2020-02-21 13:58:45

by Zhihao Cheng

[permalink] [raw]
Subject: [PATCH] ubifs: Don't discard nodes in recovery when ecc err detected

The following process will lead TNC to find no corresponding inode node
(Reproduce method see Link):

1. Garbage collection.
1) move valid inode nodes from leb A to leb B
(The leb number of B has been written as GC type bud node in log)
2) unmap leb A, and corresponding peb is erased
(GCed inode nodes exist only on leb B)
2. Poweroff. A node near the end of the LEB is corrupted before power
on, which is uncorrectable error of ECC.
3. Replay and return success.
1) replay_buds -> bud for leb B is the last GC type record in log
2) ubifs_recover_leb:
For SCANNED_A_CORRUPT_NODE error caused by node_B, UBIFS will
discard node_A ... node_C, such nodes are in the same max_io unit.

corrupt

node_A node_B ... node_C
XXXXXXXXXXXXXXXXXXXXXXXXX XXXXXX... ← Replay GC LEB
|← max_write_size →|
4. Finding a missing inode node triggers an error, as follows:
[ 2276.992557] UBIFS error (ubi0:0 pid 2509): ubifs_read_node
[ubifs]: bad node type (255 but expected 2)
[ 2276.996814] UBIFS error (ubi0:0 pid 2509): ubifs_read_node
[ubifs]: bad node at LEB 15:73728, LEB mapping status 0
[ 2276.998439] Not a node, first 24 bytes:
[ 2276.998442] 00000000: ff ff ff ff ff ff ff ff ff ff ff ff

Fix this by returning fail when scan bad data with ecc error detected in
ubifs_recover_leb(). This reduces the fault tolerance of the file system.
In the case of pad node ecc error at the end of LEB without affecting the
file system data, it also returns fail, but the probability is very low.

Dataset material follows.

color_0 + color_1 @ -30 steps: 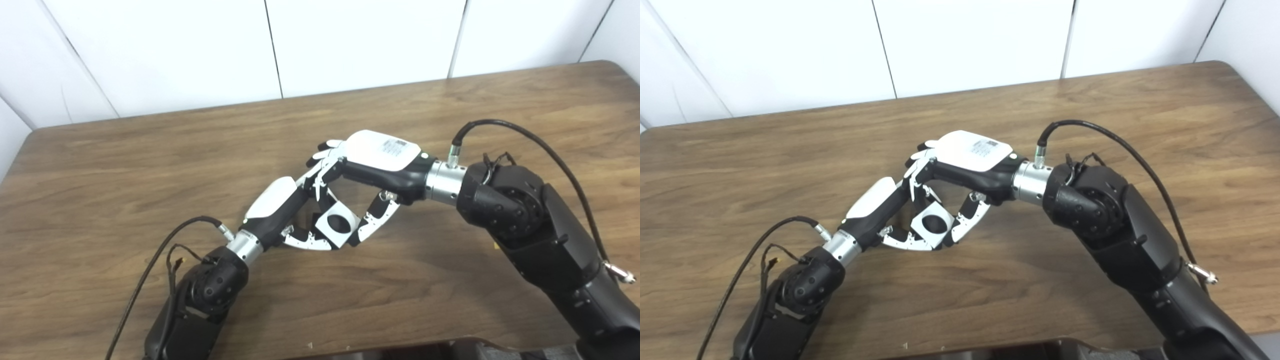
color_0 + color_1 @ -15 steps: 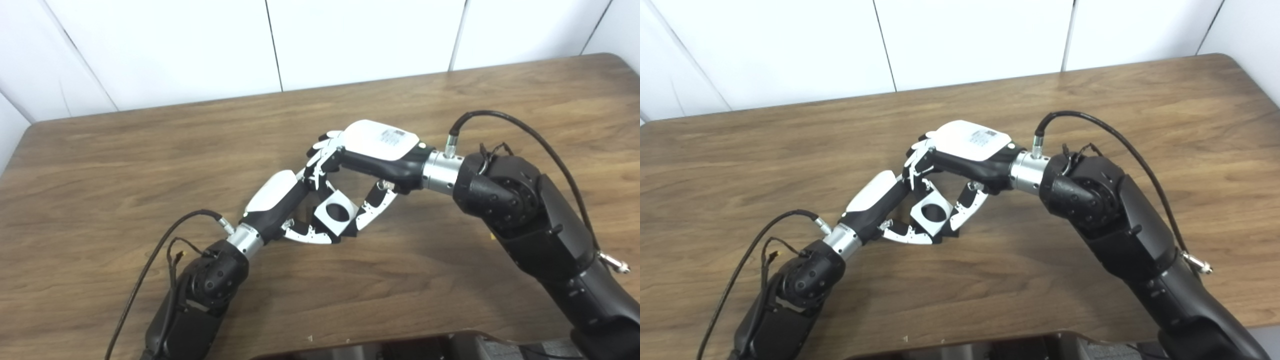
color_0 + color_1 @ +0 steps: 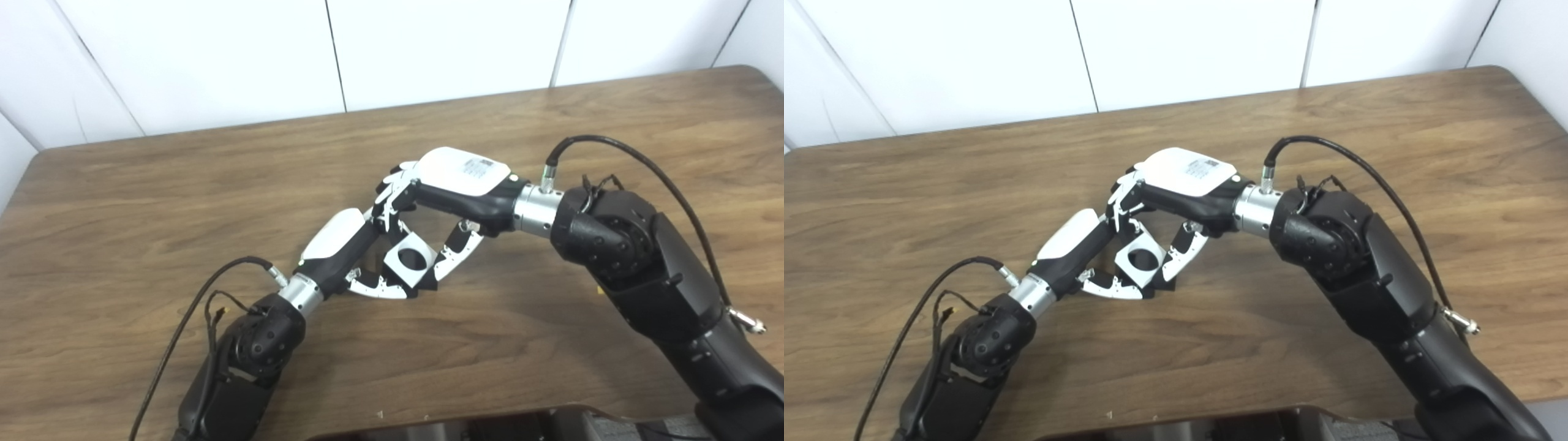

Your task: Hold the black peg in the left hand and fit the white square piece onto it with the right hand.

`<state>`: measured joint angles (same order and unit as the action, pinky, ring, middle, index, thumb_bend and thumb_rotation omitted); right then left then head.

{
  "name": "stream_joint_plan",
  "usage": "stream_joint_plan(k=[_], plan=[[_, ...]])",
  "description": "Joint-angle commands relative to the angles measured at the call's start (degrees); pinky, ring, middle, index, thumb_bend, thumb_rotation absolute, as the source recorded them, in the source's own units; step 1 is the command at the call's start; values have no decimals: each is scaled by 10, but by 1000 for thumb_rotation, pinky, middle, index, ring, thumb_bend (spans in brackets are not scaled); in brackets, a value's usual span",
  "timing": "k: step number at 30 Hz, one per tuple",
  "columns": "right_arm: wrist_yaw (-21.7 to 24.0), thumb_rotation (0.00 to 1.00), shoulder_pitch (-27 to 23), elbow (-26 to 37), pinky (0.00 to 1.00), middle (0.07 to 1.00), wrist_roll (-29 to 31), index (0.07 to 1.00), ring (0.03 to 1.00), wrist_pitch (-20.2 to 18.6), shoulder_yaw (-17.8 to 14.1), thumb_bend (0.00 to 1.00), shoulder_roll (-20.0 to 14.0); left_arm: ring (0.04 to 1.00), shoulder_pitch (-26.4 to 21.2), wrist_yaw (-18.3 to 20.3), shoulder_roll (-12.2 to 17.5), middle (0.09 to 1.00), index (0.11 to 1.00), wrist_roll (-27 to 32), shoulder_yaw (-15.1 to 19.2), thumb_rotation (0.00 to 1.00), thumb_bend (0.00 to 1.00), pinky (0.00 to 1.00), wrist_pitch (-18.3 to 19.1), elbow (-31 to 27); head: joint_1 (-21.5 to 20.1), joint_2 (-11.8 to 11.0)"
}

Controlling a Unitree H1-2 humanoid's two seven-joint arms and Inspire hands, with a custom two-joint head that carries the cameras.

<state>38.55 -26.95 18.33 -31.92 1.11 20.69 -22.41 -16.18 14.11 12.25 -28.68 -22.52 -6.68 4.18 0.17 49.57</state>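
Nearly unchanged since half a second ago: right hand (image 3: 456,193) clamped on white square holed piece (image 3: 409,260), left hand (image 3: 358,257) gripping barely visible black peg (image 3: 429,283); seating unfinished.

Brown wood-grain table (image 3: 153,184); robot hands above centre.

Peg hidden, grips hard to read

The black peg cannot be made out; only darkness shows through the round hole of the white square piece (image 3: 408,260). The left hand (image 3: 343,245) and right hand (image 3: 456,190) overlap there, so which fingers touch the piece is unclear. Both arms and the table (image 3: 122,202) run off the picture's edges.
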Motion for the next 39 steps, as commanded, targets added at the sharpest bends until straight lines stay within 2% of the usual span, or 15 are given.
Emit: stream_joint_plan(k=[1,18,28,39], plan=[[-18,139,-16,3,940,771,4,481,871,14,-6,517,0,995,-1,12,7,929,492,-7,-5,88,516,889,6,-1,0,1],[-23,136,-9,-12,938,766,2,481,866,21,-7,519,-12,986,0,17,8,931,491,-4,-3,87,516,881,17,-11,1,3],[-43,137,-2,-30,923,763,-1,481,860,34,-2,519,-10,987,1,19,7,931,491,0,-2,86,517,882,22,-13,3,6],[-62,138,10,-42,910,760,-5,482,857,30,2,520,-7,979,1,14,5,925,491,1,-2,86,517,870,16,-10,6,10]])
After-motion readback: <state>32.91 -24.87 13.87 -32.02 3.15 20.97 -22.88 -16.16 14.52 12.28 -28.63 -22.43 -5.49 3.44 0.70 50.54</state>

Signed-off-by: Zhihao Cheng <[email protected]>
Cc: <[email protected]>
Fixes: 1e51764a3c2ac05a23a22b2a95 ("UBIFS: add new flash file system")
Link: https://bugzilla.kernel.org/show_bug.cgi?id=206625
---
fs/ubifs/recovery.c | 41 +++++++++++++++++++++++++++++++++++------
1 file changed, 35 insertions(+), 6 deletions(-)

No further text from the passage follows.